• **WHAT YOU WILL DO**
Using the listing below, return each line exactly as it reads.

• **SUPPLIED DATA**
=== Begin Enclosure ===
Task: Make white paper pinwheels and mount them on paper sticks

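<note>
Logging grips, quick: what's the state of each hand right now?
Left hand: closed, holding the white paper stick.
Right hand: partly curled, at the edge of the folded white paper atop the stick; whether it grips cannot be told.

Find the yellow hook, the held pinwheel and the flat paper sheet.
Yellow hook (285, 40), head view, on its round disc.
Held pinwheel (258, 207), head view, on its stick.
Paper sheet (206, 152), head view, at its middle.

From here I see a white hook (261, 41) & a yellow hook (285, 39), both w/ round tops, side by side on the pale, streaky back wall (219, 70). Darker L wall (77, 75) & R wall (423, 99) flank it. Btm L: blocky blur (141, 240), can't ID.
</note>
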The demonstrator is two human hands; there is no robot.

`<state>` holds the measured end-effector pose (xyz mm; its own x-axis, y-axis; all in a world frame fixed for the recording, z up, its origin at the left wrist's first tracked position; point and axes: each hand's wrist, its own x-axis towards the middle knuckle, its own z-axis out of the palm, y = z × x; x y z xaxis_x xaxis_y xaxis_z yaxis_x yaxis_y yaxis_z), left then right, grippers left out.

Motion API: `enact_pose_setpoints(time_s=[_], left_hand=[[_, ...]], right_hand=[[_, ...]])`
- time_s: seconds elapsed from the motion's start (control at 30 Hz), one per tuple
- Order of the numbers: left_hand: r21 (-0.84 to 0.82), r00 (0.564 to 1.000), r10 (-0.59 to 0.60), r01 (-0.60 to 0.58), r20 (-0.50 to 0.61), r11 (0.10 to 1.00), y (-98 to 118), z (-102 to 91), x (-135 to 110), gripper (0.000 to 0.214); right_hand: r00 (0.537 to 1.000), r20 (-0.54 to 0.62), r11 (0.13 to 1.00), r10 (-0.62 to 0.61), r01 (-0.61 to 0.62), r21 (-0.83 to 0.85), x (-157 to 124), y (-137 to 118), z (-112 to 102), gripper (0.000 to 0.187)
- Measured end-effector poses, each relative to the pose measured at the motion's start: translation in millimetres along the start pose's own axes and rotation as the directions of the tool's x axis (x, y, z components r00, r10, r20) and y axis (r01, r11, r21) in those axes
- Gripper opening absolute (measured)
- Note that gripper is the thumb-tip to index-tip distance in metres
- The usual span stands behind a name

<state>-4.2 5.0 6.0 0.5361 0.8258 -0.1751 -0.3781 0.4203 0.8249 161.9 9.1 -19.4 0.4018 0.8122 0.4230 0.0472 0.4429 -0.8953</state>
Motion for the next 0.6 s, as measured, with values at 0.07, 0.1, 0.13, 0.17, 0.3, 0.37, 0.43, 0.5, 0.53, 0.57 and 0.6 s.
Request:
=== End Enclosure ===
• **TASK RESULT**
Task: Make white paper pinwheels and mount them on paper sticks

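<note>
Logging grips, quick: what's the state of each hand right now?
Left hand: closed, holding the white paper stick.
Right hand: partly curled, at the edge of the folded white paper atop the stick; whether it grips cannot be told.

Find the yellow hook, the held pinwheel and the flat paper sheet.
Yellow hook (285, 40), head view, on its round disc.
Held pinwheel (258, 207), head view, on its stick.
Paper sheet (206, 152), head view, at its middle.

From here I see a white hook (261, 41) & a yellow hook (285, 39), both w/ round tops, side by side on the pale, streaky back wall (219, 70). Darker L wall (77, 75) & R wall (423, 99) flank it. Btm L: blocky blur (141, 240), can't ID.
</note>
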The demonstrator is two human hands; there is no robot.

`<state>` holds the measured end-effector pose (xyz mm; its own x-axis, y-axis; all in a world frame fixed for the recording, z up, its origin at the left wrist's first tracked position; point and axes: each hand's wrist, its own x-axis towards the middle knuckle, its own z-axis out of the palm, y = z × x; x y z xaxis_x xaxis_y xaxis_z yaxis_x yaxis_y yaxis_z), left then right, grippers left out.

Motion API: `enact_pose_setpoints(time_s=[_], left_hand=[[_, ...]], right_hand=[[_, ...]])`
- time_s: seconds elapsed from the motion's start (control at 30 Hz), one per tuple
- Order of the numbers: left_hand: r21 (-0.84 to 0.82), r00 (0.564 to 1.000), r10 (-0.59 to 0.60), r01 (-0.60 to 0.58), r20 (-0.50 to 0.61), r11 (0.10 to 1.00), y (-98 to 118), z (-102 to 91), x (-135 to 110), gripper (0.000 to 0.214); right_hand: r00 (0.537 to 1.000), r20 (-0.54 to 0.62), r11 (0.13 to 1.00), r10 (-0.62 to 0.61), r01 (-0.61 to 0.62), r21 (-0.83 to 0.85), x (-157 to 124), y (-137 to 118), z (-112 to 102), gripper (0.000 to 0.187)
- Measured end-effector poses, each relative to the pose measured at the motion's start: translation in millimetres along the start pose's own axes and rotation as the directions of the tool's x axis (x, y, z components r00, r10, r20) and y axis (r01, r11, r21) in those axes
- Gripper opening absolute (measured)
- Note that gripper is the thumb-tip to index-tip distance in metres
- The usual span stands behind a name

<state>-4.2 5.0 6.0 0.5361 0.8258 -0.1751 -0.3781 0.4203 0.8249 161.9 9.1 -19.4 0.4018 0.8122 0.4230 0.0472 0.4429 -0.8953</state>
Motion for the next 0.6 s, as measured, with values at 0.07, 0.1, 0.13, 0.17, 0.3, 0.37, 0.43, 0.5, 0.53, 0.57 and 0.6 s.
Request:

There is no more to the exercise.